=== Required work ===
Each line below needs to be repeated precisely as it is.

=== Given data ===
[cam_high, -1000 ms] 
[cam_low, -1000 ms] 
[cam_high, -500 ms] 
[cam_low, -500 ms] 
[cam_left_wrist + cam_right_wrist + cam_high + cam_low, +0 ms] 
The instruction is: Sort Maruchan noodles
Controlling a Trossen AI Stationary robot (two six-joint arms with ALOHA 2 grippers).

=== Your solution ===
[cam_high, -1000 ms] 
[cam_low, -1000 ms] 
[cam_high, -500 ms] 
[cam_low, -500 ms] 
[cam_left_wrist + cam_right_wrist + cam_high + cam_low, +0 ms] 
The instruction is: Sort Maruchan noodles
Controlling a Trossen AI Stationary robot (two six-joint arms with ALOHA 2 grippers).

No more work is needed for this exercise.